**Work request:**
Your answer should be the lines below from the one with "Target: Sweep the" to the one with "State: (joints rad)", both included, given again exactly and with nothing added.

=======

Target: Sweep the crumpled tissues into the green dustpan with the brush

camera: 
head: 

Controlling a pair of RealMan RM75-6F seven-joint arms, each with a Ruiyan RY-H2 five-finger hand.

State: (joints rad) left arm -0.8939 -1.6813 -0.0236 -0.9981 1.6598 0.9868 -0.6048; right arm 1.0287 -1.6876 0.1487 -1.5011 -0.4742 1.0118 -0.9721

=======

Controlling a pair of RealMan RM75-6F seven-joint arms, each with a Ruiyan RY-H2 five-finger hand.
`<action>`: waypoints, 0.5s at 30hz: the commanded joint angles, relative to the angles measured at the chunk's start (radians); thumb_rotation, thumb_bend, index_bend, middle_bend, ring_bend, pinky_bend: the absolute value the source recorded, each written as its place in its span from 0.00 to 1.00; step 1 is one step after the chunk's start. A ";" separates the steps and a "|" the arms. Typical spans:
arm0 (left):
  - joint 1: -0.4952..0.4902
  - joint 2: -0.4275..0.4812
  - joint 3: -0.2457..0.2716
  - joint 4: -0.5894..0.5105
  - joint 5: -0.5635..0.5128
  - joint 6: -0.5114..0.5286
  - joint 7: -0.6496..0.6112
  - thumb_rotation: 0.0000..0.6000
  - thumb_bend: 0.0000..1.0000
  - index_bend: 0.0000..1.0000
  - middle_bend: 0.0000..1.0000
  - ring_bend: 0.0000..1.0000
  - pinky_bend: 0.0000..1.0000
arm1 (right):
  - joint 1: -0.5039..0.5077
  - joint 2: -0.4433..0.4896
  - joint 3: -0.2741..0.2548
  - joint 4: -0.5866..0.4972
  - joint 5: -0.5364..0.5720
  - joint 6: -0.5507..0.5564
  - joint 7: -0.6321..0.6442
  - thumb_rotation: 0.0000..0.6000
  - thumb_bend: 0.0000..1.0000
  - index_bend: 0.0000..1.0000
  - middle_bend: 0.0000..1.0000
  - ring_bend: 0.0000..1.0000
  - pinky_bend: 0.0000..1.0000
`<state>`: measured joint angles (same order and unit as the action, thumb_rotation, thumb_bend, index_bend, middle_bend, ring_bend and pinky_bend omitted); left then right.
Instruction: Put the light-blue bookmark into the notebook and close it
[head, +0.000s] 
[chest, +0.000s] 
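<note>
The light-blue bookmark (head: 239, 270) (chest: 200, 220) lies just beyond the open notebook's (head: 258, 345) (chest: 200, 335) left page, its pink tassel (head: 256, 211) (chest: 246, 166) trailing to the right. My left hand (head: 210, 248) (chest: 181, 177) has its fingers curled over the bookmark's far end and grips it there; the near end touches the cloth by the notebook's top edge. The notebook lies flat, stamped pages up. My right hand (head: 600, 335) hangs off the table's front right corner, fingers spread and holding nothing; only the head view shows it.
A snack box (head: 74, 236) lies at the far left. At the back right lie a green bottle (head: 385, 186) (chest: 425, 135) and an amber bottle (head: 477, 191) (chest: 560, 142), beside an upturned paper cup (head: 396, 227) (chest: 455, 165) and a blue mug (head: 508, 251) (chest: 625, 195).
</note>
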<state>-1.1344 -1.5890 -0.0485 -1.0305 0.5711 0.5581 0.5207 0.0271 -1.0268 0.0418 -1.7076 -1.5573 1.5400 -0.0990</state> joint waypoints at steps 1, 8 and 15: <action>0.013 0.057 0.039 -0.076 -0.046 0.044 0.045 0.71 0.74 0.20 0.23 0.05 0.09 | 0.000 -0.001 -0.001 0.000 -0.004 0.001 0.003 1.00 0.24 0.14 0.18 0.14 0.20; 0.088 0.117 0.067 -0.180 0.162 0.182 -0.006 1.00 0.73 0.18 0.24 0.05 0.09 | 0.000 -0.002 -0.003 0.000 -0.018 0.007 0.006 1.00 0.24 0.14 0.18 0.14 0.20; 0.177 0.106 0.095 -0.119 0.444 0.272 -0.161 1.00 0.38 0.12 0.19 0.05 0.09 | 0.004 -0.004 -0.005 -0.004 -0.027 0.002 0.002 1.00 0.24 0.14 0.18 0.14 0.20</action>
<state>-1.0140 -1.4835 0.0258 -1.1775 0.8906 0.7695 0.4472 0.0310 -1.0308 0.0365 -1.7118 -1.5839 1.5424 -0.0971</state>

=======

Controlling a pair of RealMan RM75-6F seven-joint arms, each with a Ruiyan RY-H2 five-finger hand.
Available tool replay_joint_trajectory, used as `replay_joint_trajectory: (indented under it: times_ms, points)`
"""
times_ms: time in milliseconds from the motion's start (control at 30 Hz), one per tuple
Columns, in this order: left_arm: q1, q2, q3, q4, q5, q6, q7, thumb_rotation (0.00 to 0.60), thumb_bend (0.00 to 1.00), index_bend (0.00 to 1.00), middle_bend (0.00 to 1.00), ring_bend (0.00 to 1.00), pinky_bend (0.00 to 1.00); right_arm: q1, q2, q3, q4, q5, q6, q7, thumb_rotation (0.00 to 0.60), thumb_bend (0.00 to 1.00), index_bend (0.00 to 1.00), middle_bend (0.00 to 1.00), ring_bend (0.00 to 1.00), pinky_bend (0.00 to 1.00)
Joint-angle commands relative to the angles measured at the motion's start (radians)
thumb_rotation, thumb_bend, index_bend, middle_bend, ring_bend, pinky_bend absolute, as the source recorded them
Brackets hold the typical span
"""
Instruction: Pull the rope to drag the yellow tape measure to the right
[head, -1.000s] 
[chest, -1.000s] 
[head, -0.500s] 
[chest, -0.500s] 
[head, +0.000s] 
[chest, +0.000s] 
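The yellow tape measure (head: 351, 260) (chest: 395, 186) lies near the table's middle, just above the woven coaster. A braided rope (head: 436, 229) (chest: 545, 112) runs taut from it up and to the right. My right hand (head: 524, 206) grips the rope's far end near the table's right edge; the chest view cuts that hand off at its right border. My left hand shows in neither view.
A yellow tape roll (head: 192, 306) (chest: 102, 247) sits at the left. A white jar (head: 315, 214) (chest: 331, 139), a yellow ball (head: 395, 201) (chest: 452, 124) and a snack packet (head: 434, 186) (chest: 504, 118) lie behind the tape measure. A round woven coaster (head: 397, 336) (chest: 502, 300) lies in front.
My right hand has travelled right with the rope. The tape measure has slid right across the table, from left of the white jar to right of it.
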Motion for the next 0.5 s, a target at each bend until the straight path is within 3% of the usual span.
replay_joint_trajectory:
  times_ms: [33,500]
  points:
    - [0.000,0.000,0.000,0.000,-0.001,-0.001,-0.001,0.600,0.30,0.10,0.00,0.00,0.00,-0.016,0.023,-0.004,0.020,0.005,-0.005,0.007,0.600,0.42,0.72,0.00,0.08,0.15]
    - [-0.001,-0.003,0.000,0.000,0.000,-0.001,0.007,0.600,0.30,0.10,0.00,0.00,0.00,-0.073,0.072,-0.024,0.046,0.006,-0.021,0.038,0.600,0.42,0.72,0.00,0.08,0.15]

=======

**Response:**
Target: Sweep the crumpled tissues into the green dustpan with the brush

camera: 
head: 

Controlling a pair of RealMan RM75-6F seven-joint arms, each with a Ruiyan RY-H2 five-finger hand.

State: (joints rad) left arm -0.8939 -1.6813 -0.0236 -0.9981 1.6598 0.9868 -0.6048; right arm 1.0287 -1.6876 0.1487 -1.5011 -0.4742 1.0118 -0.9721

Here the exercise is finished.